Last year, ICE sent upwards of 4,500 requests to local law enforcement in North Carolina, asking them to hold people in jail when state law would otherwise mandate their release. For the people targeted by these requests, there are few options.

The Supreme Court of North Carolina is now considering a case that could close off one of those options. Chavez v. Carmichael addresses whether people imprisoned by local authorities cooperating with ICE can appeal to state courts for their release.

The case started when two men, Carlos Chavez and Luis Lopez, were kept in the Mecklenburg County jail under such a detainer from ICE. They filed habeas corpus petitions with a state judge, and this judge found that their imprisonment was unlawful and ordered their release. Instead of releasing them, however, then-Sheriff Irwin Carmichael turned Chavez and Lopez over to ICE and appealed the judge’s ruling to a higher court. In a problematic and overreaching ruling, the North Carolina Court of Appeals found that the state court did not have jurisdiction to examine the legality of Chavez’s and Lopez’s detention at all.

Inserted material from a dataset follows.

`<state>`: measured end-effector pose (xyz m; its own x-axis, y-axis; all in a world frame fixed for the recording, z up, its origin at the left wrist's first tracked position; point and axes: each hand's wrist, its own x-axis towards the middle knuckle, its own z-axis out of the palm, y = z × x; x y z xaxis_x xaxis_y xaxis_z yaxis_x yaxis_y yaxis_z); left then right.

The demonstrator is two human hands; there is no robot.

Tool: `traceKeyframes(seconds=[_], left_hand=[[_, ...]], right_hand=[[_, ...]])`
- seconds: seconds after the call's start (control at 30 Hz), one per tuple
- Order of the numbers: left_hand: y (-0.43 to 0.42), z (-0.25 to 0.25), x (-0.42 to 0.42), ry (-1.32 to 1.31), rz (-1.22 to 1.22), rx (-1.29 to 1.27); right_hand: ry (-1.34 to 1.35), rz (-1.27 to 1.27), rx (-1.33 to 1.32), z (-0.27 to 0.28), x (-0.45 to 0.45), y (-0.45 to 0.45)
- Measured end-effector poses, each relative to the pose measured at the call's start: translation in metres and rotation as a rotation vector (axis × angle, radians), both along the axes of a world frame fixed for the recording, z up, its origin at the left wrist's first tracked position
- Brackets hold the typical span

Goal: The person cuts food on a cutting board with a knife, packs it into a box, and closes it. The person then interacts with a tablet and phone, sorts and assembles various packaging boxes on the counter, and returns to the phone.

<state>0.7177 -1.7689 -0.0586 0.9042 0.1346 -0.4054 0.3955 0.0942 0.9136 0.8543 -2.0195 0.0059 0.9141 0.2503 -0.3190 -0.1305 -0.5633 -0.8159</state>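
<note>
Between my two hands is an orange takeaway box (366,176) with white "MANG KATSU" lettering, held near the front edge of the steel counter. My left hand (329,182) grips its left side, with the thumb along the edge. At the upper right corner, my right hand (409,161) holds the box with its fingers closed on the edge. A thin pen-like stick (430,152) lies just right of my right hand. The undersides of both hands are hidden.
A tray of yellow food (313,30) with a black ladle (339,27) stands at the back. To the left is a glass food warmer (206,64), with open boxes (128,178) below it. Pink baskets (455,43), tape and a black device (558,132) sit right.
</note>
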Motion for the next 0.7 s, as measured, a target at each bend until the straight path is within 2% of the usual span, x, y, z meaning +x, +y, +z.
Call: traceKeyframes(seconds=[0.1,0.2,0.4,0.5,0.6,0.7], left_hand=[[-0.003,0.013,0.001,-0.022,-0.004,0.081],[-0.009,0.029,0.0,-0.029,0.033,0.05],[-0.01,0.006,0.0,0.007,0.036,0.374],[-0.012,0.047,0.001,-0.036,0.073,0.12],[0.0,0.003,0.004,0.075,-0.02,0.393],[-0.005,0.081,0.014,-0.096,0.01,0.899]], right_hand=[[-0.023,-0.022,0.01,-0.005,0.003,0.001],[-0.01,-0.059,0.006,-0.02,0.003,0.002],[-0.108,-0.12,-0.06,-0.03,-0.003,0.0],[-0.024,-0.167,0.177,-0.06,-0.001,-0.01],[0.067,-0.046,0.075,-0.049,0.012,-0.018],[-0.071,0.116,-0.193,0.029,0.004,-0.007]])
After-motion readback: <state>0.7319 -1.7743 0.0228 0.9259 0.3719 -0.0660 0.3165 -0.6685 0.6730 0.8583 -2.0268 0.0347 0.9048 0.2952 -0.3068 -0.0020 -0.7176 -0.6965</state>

If allowed to stand, this would be a disturbing precedent, potentially preventing state courts in North Carolina from overseeing the behavior of North Carolina police, even when they engage in clear misconduct or accommodate plainly unlawful detainer requests. Unfortunately, the ICE detainer process is rife with illegalities and wide open to abuse. Recent investigations have disclosed the alarming frequency with which ICE officers forge their supervisors’ signatures on the administrative warrants that accompany detainers, violating ICE’s own policies and stripping away even the minimal protection of supervisor review of warrants that already are subject to no advance judicial scrutiny. Detainers are also often issued in an incorrect name – as, indeed, occurred with the detainer against Mr. Chavez. Errors are so pervasive that ICE even frequently issues detainers against United States citizens: the ACLU of Florida found ICE issued more than 400 detainers against individuals listed as U.S. citizens in just a single county. This problem is wrenchingly illustrated by the case of Mark Lyttle, a U.S. citizen from North Carolina who was erroneously detained and eventually deported to Mexico without any legal representation despite suffering from serious cognitive disabilities.  As a result of these actions from ICE and local law enforcement, Mr. Lyttle was forced to wander through Central America for months facing homelessness and abuse due to his lack of resources and inability to speak Spanish.

Prohibiting state courts from reviewing these kinds of detentions would fly in the face of longstanding principles of dual sovereignty, and no federal law remotely suggests that state courts should be stripped of their powers in such cases. More than that, blocking oversight by state courts opens the doors to abuse, allowing local police and ICE to rip families apart with no legal basis for doing so.

Chavez and Lopez, who are represented by Sejal Zota and Rob Heroy, appealed to the North Carolina Supreme Court, which is now considering the case. The ACLU and ACLU of North Carolina recently filed a friend of the court brief arguing that closing the door to state courts is contrary to existing law and would inflict serious harm on North Carolina’s immigrant communities. We were joined by ten local community organizations that deal firsthand with the devastating effects of ICE detainers, including Apoyo, Comite De Acción Popular, Comite Popular, Compañeros Inmigrantes de las Montañas en Acción, Communidad Colectiva, Henderson Resiste, Project South, Siembra NC, the Southeast Asian Coalition, and the Southeast Immigrants Rights Network.

If the North Carolina Supreme Court does not act, our communities will continue to be denied protection from unlawful detention by local authorities working with ICE. The ACLU of North Carolina believes that our state authorities should be accountable when they imprison people illegally and that people held illegally on behalf of ICE must be able to petition state courts for their release. We have asked the state supreme court to restore this basic protection.